- **Exercise material**

[Start of section]

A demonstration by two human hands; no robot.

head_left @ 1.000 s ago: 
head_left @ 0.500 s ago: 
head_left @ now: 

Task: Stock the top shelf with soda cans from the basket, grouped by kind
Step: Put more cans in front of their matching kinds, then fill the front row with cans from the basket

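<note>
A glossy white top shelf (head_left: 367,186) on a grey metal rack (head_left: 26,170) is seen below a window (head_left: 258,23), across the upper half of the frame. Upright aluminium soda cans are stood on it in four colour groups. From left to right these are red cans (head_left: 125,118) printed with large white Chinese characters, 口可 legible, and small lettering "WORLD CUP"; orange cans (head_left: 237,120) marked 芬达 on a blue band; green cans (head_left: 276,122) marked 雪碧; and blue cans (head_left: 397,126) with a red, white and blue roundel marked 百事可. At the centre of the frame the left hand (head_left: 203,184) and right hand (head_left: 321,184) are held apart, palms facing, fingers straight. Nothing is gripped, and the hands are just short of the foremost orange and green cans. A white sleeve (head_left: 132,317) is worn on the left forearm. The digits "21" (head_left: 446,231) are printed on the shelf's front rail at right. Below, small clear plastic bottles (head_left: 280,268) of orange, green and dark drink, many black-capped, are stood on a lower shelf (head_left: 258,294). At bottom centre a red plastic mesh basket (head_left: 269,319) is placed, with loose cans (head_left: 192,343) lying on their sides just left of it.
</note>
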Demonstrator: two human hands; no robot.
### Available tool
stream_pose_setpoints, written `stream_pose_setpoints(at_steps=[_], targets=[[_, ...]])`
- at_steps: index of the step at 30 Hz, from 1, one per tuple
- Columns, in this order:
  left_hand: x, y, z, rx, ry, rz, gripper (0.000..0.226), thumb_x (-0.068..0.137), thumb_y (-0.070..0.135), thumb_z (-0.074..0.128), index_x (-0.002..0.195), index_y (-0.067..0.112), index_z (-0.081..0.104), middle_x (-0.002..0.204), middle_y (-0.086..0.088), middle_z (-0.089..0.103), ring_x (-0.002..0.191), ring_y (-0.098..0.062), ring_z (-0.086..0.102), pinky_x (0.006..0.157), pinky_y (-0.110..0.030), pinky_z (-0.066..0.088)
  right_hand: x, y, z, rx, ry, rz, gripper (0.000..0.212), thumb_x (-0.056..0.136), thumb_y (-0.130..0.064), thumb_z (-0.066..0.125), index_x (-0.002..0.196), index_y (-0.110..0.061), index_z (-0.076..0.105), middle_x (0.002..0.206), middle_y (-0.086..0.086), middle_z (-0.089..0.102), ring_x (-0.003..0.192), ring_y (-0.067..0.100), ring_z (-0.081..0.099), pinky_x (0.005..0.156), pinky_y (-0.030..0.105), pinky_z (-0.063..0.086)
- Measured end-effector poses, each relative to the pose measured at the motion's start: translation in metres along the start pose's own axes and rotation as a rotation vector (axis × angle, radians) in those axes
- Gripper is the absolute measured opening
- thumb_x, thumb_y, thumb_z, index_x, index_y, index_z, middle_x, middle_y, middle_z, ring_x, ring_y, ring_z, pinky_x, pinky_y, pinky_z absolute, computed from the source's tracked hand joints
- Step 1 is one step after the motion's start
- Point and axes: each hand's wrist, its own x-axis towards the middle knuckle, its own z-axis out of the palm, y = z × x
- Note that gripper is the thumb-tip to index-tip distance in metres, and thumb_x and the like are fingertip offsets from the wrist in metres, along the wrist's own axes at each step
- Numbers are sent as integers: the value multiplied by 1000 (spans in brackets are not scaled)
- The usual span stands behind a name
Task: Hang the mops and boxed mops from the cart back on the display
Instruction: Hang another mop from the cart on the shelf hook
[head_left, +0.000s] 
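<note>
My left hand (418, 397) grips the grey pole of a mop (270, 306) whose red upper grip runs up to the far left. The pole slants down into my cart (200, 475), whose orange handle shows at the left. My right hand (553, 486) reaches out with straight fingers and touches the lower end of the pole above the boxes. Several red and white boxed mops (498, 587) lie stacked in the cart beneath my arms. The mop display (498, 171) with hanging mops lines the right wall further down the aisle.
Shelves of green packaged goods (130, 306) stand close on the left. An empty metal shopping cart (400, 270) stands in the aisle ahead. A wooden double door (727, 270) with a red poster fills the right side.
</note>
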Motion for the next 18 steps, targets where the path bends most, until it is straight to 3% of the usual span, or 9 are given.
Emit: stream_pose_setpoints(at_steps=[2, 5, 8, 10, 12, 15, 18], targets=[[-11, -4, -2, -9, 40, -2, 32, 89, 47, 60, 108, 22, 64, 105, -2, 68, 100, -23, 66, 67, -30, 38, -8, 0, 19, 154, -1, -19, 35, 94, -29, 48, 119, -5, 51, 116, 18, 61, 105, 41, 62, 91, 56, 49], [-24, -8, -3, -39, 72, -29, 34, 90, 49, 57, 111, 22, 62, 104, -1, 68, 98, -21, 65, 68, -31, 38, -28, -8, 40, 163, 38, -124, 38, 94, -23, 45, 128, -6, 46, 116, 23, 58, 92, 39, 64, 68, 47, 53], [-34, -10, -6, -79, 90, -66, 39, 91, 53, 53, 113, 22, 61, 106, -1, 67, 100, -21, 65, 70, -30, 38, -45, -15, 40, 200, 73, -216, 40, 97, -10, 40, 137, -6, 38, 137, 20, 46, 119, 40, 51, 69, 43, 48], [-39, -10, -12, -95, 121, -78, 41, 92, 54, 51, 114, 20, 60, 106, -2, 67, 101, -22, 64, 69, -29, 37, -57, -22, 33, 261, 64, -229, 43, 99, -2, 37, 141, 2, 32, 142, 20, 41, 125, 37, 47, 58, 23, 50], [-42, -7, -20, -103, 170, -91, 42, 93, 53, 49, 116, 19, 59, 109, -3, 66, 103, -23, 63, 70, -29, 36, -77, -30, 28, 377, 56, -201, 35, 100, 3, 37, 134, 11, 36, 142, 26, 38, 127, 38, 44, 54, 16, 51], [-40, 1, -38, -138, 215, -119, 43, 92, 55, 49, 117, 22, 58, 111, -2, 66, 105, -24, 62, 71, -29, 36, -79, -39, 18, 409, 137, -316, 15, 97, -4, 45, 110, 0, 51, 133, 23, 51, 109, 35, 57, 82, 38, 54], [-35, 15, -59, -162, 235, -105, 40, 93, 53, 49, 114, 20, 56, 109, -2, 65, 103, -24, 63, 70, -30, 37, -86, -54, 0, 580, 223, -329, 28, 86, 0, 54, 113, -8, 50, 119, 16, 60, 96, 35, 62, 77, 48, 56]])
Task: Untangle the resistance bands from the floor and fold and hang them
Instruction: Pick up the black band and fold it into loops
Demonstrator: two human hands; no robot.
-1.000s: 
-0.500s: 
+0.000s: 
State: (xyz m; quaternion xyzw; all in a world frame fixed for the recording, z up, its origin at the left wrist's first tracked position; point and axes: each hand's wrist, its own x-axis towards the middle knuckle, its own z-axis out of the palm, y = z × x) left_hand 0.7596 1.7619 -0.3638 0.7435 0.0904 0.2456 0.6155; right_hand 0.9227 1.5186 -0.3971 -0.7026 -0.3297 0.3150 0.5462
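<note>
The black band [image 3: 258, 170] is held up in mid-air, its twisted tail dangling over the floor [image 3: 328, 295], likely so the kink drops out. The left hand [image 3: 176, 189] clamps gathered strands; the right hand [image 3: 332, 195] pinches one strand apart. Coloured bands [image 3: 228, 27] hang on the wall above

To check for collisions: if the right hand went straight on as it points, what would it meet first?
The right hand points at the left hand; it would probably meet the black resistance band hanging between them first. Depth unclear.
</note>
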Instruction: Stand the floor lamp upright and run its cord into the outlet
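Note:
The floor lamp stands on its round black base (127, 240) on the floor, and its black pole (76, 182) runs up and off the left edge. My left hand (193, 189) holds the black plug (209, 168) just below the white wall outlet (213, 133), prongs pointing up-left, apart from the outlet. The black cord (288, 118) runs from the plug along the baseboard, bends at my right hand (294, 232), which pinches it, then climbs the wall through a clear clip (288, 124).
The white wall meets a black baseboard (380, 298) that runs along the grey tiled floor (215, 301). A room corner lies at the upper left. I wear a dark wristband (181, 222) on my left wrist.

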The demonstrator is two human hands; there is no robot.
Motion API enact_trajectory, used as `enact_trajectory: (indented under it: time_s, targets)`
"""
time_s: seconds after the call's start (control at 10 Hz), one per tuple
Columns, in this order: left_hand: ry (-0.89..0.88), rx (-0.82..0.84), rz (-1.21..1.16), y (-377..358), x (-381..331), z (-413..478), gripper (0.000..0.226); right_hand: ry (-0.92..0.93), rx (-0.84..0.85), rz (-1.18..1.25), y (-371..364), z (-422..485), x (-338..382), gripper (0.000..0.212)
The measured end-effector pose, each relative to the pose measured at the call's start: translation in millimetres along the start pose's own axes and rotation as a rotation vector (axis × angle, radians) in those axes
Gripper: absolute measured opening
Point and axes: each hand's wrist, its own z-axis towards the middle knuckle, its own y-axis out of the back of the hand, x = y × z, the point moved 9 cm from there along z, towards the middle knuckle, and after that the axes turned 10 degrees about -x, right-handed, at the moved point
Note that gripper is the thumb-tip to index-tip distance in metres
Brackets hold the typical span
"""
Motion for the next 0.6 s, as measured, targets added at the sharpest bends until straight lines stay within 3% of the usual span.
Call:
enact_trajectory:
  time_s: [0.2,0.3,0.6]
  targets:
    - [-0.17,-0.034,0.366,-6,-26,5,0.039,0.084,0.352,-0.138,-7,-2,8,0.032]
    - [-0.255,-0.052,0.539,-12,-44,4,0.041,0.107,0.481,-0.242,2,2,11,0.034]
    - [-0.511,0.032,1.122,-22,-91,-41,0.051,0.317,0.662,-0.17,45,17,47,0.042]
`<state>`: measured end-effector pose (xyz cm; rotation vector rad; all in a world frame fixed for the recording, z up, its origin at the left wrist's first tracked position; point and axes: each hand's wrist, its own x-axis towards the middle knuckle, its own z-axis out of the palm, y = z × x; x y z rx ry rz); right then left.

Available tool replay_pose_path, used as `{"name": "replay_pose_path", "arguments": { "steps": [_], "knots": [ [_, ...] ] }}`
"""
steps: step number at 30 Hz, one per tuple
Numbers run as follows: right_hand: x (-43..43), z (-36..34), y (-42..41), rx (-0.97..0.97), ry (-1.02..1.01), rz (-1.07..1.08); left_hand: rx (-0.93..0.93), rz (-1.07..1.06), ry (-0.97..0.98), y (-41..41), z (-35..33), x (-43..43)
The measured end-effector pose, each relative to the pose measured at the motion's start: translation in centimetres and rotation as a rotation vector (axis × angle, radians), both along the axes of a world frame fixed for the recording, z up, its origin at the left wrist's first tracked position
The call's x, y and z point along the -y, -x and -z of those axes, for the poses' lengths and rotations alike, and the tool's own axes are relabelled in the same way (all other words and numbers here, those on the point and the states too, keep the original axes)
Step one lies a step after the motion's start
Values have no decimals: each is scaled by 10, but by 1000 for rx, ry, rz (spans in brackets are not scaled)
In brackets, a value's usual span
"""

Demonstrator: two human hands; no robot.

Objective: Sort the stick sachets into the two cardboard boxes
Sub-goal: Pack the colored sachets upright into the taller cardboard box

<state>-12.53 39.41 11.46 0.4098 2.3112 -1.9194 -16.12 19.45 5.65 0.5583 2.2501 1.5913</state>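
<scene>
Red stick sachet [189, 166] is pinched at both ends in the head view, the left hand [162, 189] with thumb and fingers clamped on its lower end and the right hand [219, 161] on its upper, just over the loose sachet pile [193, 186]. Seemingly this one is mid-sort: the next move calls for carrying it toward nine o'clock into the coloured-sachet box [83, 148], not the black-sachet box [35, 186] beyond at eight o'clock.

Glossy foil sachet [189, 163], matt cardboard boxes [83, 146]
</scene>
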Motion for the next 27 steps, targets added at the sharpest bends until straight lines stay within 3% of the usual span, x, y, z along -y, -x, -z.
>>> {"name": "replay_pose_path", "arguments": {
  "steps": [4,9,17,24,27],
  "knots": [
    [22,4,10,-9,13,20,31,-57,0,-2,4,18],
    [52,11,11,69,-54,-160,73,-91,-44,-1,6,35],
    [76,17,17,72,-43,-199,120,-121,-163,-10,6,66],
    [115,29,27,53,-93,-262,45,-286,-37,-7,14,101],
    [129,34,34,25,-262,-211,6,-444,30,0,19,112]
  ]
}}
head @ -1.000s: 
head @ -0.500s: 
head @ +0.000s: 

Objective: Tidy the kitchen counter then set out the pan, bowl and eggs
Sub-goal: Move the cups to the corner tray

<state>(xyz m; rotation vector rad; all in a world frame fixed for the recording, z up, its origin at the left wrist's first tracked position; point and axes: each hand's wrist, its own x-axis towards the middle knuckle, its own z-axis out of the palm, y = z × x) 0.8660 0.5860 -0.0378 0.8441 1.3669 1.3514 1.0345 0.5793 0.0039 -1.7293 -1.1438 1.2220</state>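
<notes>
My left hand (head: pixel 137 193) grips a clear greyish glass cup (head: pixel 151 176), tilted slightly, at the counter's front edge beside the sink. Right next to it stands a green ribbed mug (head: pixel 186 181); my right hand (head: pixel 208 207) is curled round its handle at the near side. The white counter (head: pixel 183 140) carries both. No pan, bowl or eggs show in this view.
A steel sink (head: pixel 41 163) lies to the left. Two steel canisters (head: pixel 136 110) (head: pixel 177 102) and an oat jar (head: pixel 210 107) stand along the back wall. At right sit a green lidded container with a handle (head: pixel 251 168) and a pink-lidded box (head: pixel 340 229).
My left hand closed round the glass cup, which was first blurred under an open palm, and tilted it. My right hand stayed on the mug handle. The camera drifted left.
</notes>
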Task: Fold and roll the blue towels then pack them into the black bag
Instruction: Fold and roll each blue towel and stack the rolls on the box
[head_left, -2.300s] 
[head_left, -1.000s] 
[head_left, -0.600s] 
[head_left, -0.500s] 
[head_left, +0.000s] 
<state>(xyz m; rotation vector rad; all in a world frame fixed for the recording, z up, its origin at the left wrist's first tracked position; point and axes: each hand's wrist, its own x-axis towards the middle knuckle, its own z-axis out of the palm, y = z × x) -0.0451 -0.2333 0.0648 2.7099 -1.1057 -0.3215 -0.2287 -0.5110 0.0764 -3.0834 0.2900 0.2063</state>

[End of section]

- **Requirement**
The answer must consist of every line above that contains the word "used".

- **Exercise output**
Motion API enact_trajectory, used as `enact_trajectory: (indented under it: time_s, targets)`
Available tool replay_pose_path, used as `{"name": "replay_pose_path", "arguments": { "steps": [_], "knots": [ [_, ...] ] }}`

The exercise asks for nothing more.